BEGIN

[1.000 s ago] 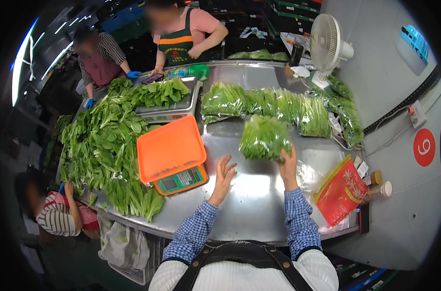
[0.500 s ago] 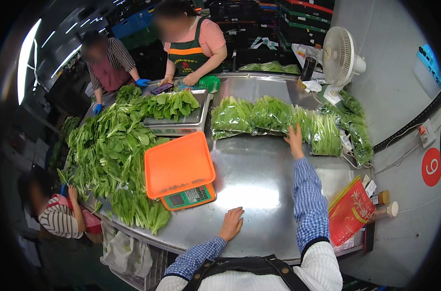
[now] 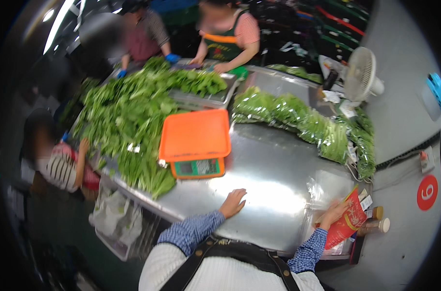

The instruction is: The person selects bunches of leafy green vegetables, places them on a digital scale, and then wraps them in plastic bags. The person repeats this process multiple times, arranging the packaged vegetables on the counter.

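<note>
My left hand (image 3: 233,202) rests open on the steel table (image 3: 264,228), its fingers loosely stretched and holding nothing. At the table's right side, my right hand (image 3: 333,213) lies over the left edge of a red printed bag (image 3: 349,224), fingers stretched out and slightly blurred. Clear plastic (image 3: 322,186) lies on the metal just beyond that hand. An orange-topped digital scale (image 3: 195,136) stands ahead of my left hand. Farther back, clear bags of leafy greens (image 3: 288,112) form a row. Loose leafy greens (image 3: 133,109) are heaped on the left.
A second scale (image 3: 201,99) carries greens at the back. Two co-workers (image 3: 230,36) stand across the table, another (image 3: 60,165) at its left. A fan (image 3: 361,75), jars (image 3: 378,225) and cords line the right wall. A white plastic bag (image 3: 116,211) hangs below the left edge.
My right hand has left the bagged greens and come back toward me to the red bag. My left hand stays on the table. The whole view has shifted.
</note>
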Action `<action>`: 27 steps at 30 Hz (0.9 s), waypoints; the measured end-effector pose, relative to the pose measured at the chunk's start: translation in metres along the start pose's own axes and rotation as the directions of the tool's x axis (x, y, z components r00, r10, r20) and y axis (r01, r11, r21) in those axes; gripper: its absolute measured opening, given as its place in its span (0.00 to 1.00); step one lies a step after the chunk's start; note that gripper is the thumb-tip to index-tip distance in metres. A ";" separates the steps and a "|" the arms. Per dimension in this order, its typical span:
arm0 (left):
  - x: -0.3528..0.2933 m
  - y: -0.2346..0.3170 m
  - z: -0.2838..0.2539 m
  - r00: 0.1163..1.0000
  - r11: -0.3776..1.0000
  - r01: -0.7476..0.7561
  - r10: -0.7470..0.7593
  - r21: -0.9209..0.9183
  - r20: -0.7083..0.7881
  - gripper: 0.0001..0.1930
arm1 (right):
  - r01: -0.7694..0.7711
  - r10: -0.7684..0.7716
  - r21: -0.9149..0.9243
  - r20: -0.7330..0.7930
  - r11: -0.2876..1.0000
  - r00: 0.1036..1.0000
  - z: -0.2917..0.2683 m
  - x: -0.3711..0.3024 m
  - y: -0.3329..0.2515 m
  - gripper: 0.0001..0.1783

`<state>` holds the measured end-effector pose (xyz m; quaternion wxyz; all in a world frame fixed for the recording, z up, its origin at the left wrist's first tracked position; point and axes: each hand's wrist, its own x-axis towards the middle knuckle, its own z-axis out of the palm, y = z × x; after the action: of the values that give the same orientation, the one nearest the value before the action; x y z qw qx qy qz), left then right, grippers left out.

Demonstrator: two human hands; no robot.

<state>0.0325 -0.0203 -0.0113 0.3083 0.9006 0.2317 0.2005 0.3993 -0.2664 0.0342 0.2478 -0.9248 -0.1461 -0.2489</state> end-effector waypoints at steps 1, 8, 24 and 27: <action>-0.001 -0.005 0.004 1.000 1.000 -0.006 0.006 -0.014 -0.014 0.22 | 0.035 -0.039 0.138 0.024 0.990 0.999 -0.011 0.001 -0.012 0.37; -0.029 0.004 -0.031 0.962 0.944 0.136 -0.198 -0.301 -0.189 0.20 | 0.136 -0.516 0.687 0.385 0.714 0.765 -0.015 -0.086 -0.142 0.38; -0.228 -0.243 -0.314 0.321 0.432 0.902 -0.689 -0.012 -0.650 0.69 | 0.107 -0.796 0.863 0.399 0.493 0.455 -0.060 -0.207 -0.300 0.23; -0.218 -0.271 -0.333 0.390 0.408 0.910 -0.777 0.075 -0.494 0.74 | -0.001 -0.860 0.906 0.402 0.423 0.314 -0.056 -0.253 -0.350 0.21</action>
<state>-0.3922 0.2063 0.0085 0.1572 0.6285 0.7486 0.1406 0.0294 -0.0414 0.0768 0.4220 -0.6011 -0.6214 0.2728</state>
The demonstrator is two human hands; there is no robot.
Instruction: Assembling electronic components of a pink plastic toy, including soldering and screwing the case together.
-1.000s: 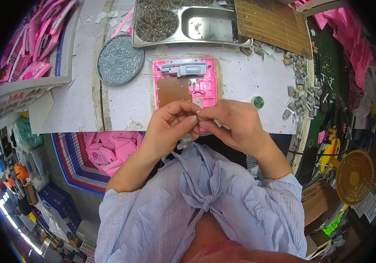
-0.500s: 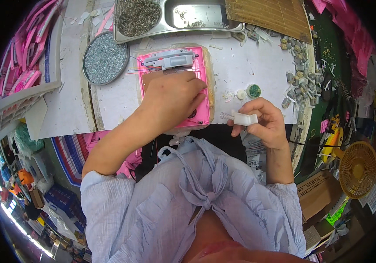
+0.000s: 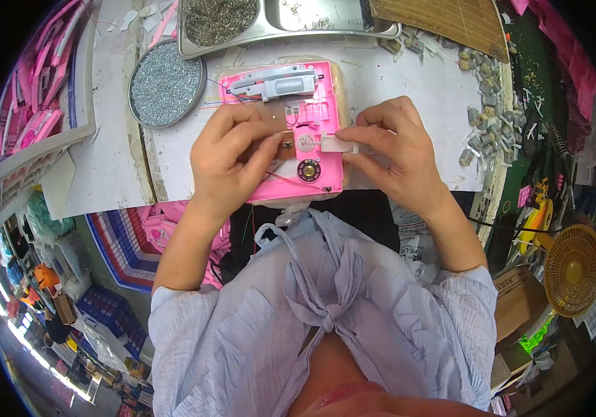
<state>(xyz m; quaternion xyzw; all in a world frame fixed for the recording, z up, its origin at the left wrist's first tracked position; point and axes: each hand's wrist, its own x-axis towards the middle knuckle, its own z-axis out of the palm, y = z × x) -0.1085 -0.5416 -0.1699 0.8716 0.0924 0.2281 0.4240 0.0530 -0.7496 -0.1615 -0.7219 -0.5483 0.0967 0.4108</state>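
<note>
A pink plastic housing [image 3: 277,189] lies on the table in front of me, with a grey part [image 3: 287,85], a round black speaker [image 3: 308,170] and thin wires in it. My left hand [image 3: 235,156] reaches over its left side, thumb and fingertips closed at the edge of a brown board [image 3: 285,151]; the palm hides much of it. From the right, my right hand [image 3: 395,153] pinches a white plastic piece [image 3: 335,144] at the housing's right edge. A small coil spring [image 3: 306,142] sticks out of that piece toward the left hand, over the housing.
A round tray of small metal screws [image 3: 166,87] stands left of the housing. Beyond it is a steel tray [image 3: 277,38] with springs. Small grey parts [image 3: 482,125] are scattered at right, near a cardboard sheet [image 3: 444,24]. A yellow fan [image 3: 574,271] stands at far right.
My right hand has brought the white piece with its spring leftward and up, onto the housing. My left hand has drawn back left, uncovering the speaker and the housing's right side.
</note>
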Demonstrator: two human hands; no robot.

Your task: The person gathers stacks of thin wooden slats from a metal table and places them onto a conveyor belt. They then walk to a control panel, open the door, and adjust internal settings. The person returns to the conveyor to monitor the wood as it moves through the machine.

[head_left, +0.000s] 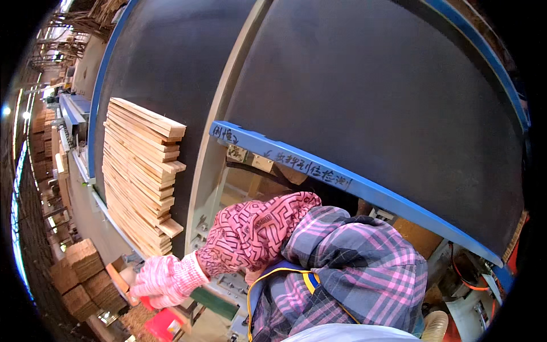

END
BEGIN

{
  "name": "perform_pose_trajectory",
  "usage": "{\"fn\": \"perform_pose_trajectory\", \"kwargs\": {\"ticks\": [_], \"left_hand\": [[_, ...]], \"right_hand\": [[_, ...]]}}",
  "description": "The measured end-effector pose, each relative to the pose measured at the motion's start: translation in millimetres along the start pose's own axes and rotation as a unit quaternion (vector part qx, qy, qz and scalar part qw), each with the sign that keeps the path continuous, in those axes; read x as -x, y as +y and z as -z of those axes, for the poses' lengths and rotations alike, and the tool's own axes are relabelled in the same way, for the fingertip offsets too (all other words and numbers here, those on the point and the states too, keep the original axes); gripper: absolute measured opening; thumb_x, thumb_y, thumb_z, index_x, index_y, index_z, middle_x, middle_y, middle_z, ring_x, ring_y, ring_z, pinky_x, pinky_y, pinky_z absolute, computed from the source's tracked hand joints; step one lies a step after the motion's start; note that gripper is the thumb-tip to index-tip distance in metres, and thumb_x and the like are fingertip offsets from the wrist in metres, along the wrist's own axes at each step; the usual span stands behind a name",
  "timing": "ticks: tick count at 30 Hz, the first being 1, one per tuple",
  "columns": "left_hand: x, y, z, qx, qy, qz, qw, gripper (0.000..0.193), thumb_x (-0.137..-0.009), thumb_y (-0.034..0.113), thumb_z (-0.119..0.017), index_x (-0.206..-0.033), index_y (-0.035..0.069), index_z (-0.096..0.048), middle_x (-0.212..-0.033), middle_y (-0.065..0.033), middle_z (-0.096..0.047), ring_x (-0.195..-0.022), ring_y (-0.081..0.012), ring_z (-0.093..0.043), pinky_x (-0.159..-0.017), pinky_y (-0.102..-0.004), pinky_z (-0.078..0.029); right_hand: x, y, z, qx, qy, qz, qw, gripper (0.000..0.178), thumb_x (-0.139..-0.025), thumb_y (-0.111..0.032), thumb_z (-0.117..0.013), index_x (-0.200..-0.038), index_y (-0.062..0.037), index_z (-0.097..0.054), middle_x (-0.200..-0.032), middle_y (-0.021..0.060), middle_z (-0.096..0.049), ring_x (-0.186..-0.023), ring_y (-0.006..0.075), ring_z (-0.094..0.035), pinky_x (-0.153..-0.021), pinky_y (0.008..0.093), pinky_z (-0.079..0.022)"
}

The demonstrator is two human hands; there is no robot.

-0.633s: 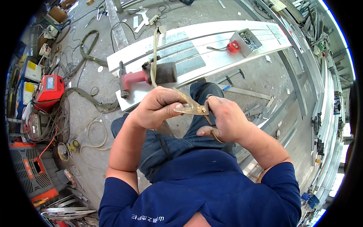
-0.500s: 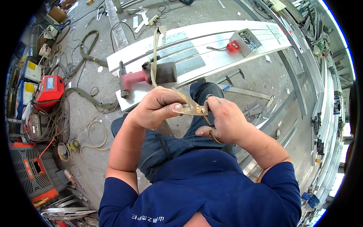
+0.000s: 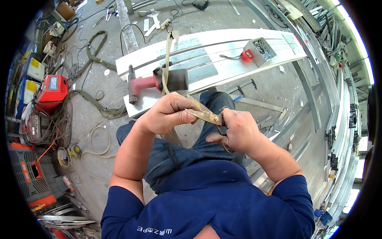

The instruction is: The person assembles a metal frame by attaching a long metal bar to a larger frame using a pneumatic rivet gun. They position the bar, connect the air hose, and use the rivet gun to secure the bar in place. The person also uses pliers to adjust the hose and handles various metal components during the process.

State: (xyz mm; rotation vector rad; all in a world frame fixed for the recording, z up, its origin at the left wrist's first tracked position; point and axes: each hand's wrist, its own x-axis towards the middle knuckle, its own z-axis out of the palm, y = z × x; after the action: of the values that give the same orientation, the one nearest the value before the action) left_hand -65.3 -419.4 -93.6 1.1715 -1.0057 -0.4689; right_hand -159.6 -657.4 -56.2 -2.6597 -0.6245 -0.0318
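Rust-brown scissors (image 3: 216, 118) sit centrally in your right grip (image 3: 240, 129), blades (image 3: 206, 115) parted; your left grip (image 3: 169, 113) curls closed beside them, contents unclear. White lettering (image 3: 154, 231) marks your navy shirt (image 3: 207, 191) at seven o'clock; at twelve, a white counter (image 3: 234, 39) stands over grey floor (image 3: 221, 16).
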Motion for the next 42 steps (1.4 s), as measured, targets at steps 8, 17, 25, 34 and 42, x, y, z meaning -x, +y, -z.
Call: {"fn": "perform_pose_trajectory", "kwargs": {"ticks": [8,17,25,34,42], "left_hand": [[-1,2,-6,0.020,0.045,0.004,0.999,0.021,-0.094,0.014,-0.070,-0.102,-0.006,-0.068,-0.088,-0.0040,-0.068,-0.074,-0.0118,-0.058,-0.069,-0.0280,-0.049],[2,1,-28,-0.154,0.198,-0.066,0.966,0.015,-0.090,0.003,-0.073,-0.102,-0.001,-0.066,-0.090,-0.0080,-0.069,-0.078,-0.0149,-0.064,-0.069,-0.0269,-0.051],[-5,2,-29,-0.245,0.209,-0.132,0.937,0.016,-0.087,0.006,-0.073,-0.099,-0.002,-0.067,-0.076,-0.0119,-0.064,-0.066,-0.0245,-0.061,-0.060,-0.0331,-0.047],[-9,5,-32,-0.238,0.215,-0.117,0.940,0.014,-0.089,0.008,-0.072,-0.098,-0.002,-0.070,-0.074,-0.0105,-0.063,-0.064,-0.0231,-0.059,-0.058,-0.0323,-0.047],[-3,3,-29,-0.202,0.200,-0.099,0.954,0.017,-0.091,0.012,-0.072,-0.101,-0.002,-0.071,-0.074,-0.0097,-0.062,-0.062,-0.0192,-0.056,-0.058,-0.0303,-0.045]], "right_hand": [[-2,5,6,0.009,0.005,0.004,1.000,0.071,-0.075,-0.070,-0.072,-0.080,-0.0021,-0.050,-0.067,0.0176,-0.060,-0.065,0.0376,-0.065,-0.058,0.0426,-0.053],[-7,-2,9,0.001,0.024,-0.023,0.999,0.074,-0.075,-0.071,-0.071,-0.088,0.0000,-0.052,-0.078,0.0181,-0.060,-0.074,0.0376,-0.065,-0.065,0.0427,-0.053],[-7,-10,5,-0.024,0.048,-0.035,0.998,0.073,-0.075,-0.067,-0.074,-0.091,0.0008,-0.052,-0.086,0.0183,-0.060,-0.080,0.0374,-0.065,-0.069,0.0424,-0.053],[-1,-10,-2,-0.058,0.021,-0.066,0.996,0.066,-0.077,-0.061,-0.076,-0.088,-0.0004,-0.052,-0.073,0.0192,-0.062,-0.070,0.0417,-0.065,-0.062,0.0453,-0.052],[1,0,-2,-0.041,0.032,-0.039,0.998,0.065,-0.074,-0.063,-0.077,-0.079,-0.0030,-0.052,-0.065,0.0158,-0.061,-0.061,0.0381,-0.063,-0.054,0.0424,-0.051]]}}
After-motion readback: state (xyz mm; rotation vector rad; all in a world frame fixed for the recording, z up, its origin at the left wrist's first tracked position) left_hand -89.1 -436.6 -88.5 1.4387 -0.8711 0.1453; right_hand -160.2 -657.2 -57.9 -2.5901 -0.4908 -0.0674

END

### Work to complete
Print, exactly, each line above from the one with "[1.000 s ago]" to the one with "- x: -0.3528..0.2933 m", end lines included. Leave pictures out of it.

### Solved exercise
[1.000 s ago] 
[0.500 s ago] 
[now] 

The instruction is: The person selects bunches of leafy green vegetables, places them on a digital scale, and then wraps them in plastic bags. The person repeats this process multiple times, arranging the packaged vegetables on the counter.

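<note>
My left hand (image 3: 233,202) rests open on the steel table (image 3: 264,228), its fingers loosely stretched and holding nothing. At the table's right side, my right hand (image 3: 333,213) lies over the left edge of a red printed bag (image 3: 349,224), fingers stretched out and slightly blurred. Clear plastic (image 3: 322,186) lies on the metal just beyond that hand. An orange-topped digital scale (image 3: 195,136) stands ahead of my left hand. Farther back, clear bags of leafy greens (image 3: 288,112) form a row. Loose leafy greens (image 3: 133,109) are heaped on the left.
A second scale (image 3: 201,99) carries greens at the back. Two co-workers (image 3: 230,36) stand across the table, another (image 3: 60,165) at its left. A fan (image 3: 361,75), jars (image 3: 378,225) and cords line the right wall. A white plastic bag (image 3: 116,211) hangs below the left edge.
My right hand has left the bagged greens and come back toward me to the red bag. My left hand stays on the table. The whole view has shifted.
</note>
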Action `<action>`: 27 steps at 30 Hz (0.9 s), waypoints; the measured end-effector pose, relative to the pose measured at the chunk's start: translation in metres along the start pose's own axes and rotation as the directions of the tool's x axis (x, y, z components r00, r10, r20) and y axis (r01, r11, r21) in those axes; gripper: its absolute measured opening, given as its place in its span (0.00 to 1.00); step one lies a step after the chunk's start; note that gripper is the thumb-tip to index-tip distance in metres. A ";" separates the steps and a "|" the arms. Per dimension in this order, its typical span:
arm0 (left):
  - x: -0.3528..0.2933 m

The exercise is complete with this answer.